• _What you will do_:
Every line of the data below should be printed exactly. Nothing may be dropped.

Information provided START

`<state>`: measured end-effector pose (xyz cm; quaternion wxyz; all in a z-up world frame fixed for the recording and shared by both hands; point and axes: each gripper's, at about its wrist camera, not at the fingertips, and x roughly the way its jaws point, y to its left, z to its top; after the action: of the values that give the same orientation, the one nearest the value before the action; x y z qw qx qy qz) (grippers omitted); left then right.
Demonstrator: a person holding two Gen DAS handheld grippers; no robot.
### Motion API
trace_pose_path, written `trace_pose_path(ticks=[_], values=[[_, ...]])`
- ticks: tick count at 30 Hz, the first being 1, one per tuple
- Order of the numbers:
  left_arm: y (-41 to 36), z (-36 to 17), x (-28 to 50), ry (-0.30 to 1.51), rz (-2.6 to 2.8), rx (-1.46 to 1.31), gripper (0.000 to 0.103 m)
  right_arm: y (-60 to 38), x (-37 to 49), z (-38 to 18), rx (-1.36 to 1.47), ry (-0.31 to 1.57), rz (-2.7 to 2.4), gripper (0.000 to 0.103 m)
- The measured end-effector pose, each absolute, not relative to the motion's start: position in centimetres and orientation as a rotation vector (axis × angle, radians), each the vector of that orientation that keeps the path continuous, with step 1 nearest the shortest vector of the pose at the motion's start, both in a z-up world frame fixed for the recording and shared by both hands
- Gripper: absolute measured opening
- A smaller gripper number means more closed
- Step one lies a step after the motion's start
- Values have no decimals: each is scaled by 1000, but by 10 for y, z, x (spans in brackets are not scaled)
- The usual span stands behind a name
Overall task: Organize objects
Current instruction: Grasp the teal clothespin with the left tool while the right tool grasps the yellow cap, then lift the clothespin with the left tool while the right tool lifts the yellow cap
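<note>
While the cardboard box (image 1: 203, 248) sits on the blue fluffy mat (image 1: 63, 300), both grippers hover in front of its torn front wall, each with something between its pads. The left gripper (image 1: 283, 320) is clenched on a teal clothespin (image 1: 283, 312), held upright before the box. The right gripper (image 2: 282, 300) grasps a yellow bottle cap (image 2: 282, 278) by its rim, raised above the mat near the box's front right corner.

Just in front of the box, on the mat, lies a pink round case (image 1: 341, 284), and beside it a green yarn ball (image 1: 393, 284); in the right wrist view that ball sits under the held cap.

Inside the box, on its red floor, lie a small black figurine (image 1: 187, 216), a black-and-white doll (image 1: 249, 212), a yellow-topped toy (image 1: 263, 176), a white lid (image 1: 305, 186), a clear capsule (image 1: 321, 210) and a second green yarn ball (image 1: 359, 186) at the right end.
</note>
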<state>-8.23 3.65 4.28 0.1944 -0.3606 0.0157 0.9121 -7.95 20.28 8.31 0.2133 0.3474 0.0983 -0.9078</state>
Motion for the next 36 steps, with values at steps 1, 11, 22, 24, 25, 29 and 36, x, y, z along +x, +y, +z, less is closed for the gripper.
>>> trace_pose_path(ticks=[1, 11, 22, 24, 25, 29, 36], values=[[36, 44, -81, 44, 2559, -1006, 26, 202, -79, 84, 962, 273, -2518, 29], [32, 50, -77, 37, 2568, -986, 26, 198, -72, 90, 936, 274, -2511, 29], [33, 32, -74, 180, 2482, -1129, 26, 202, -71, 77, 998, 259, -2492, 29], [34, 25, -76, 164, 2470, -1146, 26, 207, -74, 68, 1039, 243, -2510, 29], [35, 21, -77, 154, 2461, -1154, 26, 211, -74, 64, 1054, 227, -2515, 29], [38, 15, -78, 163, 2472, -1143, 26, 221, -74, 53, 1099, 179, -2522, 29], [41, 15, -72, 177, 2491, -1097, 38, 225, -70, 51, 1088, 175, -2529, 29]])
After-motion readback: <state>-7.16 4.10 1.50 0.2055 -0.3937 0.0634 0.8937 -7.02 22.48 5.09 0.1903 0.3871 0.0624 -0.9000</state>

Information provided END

• _Output of the task_:
`<state>`: measured end-effector pose (xyz cm; quaternion wxyz; all in a z-up world frame fixed for the recording and shared by both hands; point and axes: each gripper's, at about its wrist camera, not at the fingertips, and x roughly the way its jaws point, y to its left, z to its top; after the action: of the values that give the same orientation, the one nearest the value before the action; x y z qw qx qy qz) (grippers omitted); left then right.
Demonstrator: a person holding two Gen DAS handheld grippers; no robot.
### Motion API
trace_pose_path, written `trace_pose_path(ticks=[_], values=[[_, ...]])`
- ticks: tick count at 30 Hz, the first being 1, one per tuple
- Order of the numbers:
  left_arm: y (-41 to 36), z (-36 to 17), x (-28 to 50), ry (-0.30 to 1.51), rz (-2.6 to 2.8), rx (-1.46 to 1.31), gripper (0.000 to 0.103 m)
  right_arm: y (-60 to 38), x (-37 to 49), z (-38 to 18), rx (-1.36 to 1.47), ry (-0.31 to 1.57), rz (-2.7 to 2.4), gripper (0.000 to 0.103 m)
- The measured end-effector pose, each absolute, not relative to the motion's start: position in centimetres and orientation as a rotation vector (axis × angle, radians), each the vector of that orientation that keeps the path continuous, with step 1 nearest the shortest vector of the pose at the motion's start, both in a z-up world frame fixed for the recording and shared by both hands
- Gripper: absolute measured opening
- A smaller gripper number means more closed
- Step one lies a step after the motion's start
- Values have no decimals: each is scaled by 1000, but by 10 for y, z, x (spans in brackets are not scaled)
- The usual span stands behind a name
Overall task: Organize objects
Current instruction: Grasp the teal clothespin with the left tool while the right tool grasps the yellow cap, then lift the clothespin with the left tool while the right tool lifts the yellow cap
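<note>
While the cardboard box (image 1: 203, 248) sits on the blue fluffy mat (image 1: 63, 300), both grippers hover in front of its torn front wall, each with something between its pads. The left gripper (image 1: 283, 320) is clenched on a teal clothespin (image 1: 283, 312), held upright before the box. The right gripper (image 2: 282, 300) grasps a yellow bottle cap (image 2: 282, 278) by its rim, raised above the mat near the box's front right corner.

Just in front of the box, on the mat, lies a pink round case (image 1: 341, 284), and beside it a green yarn ball (image 1: 393, 284); in the right wrist view that ball sits under the held cap.

Inside the box, on its red floor, lie a small black figurine (image 1: 187, 216), a black-and-white doll (image 1: 249, 212), a yellow-topped toy (image 1: 263, 176), a white lid (image 1: 305, 186), a clear capsule (image 1: 321, 210) and a second green yarn ball (image 1: 359, 186) at the right end.
</note>
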<state>-8.23 3.65 4.28 0.1944 -0.3606 0.0157 0.9121 -7.95 20.28 8.31 0.2133 0.3474 0.0983 -0.9078</state>
Motion for the next 36 steps, with values at steps 1, 11, 22, 24, 25, 29 and 36, x, y, z along +x, +y, +z, less is closed for the gripper.
>>> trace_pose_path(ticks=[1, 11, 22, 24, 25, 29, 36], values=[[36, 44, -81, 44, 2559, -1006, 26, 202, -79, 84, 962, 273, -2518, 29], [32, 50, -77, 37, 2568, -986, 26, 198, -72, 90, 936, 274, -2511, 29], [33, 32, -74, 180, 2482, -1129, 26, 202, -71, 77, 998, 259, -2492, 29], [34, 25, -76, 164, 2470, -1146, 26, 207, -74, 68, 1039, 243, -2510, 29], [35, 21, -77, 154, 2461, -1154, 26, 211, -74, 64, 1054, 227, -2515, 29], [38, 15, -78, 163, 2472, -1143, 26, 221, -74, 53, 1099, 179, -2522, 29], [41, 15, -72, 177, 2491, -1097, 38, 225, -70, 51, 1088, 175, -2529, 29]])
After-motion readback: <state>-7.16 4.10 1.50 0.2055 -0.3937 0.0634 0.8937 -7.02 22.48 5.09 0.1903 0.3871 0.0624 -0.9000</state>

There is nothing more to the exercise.